Nausea, abdominal bloating, cramping and flatulence may occur. High doses may produce diarrhea and excessive stool frequency, particularly in elderly nursing home patients. Patients taking other medications containing polyethylene glycol occasionally developed hives suggestive of an allergic reaction.

What should I look out for while using Polyethylene Glycol 3350 NF?

Polyethylene Glycol 3350 NF is contraindicated in patients with known or suspected bowel obstruction and patients known to be allergic to polyethylene glycol.

Patients with symptoms suggestive of bowel obstruction (nausea, vomiting, abdominal pain or distention) should be evaluated to rule out this condition before initiating Polyethylene Glycol 3350 NF therapy.

What might happen if I take too much Polyethylene Glycol 3350 NF?

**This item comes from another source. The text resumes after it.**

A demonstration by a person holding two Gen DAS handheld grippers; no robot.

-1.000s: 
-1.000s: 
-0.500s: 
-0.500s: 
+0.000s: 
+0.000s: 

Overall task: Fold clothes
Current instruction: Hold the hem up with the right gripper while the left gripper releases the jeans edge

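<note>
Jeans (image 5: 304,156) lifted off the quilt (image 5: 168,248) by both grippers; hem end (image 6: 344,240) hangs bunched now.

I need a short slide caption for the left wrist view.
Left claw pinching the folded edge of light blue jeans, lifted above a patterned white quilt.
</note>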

There have been no reports of accidental overdose. In the event of overdose, diarrhea would be the expected major event. If an overdose occurred without conomitant ingestion of fluids, dehydration due to diarrhea may result. Treatment should be terminated and free water administered. The oral LD50 is >50g/kg in mice, rats and rabbits.

How should I store and handle Polyethylene Glycol 3350 NF?

Handling PEG 3350 NF is supplied in powder form for oral administration after dissolution in water, juice, soda, coffee, or tea. Rx only.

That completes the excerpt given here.